EXERCISE PROMPT
Reproduce all of the data exactly, with no line skipped.

[[ DATA FOR PROCESSING open ]]

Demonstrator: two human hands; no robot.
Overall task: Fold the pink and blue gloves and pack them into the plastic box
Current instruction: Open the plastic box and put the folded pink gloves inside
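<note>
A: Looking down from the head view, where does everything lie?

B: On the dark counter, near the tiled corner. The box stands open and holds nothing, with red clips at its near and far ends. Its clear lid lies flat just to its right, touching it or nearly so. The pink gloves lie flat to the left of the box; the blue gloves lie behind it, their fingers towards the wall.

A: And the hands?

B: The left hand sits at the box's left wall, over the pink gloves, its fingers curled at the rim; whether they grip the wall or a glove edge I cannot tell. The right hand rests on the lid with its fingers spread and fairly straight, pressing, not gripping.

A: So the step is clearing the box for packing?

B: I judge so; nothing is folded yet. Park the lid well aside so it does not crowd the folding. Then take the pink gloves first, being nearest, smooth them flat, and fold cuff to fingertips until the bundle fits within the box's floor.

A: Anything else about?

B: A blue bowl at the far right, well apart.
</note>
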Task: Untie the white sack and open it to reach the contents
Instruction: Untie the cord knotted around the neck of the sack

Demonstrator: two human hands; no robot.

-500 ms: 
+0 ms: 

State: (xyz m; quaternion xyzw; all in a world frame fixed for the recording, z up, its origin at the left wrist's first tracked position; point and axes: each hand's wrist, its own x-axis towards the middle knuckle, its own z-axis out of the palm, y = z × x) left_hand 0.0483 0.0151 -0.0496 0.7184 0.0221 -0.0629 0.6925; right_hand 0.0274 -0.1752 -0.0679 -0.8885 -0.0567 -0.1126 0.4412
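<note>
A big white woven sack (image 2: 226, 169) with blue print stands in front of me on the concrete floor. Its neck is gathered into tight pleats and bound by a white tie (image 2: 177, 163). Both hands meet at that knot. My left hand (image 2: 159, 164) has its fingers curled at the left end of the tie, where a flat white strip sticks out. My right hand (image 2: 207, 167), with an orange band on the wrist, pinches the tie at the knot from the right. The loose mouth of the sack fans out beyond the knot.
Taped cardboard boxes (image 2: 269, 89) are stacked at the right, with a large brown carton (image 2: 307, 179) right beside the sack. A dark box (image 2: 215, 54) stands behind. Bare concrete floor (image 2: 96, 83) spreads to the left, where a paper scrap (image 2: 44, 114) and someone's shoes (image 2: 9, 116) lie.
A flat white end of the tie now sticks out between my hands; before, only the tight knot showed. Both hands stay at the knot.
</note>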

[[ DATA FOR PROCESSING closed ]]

RESPONSE BOX
Demonstrator: two human hands; no robot.
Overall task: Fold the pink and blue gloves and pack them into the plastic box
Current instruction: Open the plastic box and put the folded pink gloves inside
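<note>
A: Looking down from the head view, where does everything lie?

B: On the dark counter, near the tiled corner. The box stands open and holds nothing, with red clips at its near and far ends. Its clear lid lies flat just to its right, touching it or nearly so. The pink gloves lie flat to the left of the box; the blue gloves lie behind it, their fingers towards the wall.

A: And the hands?

B: The left hand sits at the box's left wall, over the pink gloves, its fingers curled at the rim; whether they grip the wall or a glove edge I cannot tell. The right hand rests on the lid with its fingers spread and fairly straight, pressing, not gripping.

A: So the step is clearing the box for packing?

B: I judge so; nothing is folded yet. Park the lid well aside so it does not crowd the folding. Then take the pink gloves first, being nearest, smooth them flat, and fold cuff to fingertips until the bundle fits within the box's floor.

A: Anything else about?

B: A blue bowl at the far right, well apart.
</note>
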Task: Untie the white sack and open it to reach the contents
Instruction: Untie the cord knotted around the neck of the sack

Demonstrator: two human hands; no robot.

-500 ms: 
+0 ms: 

State: (xyz m; quaternion xyzw; all in a world frame fixed for the recording, z up, its origin at the left wrist's first tracked position; point and axes: each hand's wrist, its own x-axis towards the middle knuckle, its own z-axis out of the palm, y = z × x) left_hand 0.0483 0.0151 -0.0496 0.7184 0.0221 -0.0629 0.6925; right_hand 0.0274 -0.1752 -0.0679 -0.8885 -0.0567 -0.1126 0.4412
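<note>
A big white woven sack (image 2: 226, 169) with blue print stands in front of me on the concrete floor. Its neck is gathered into tight pleats and bound by a white tie (image 2: 177, 163). Both hands meet at that knot. My left hand (image 2: 159, 164) has its fingers curled at the left end of the tie, where a flat white strip sticks out. My right hand (image 2: 207, 167), with an orange band on the wrist, pinches the tie at the knot from the right. The loose mouth of the sack fans out beyond the knot.
Taped cardboard boxes (image 2: 269, 89) are stacked at the right, with a large brown carton (image 2: 307, 179) right beside the sack. A dark box (image 2: 215, 54) stands behind. Bare concrete floor (image 2: 96, 83) spreads to the left, where a paper scrap (image 2: 44, 114) and someone's shoes (image 2: 9, 116) lie.
A flat white end of the tie now sticks out between my hands; before, only the tight knot showed. Both hands stay at the knot.
</note>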

There is no additional output for this exercise.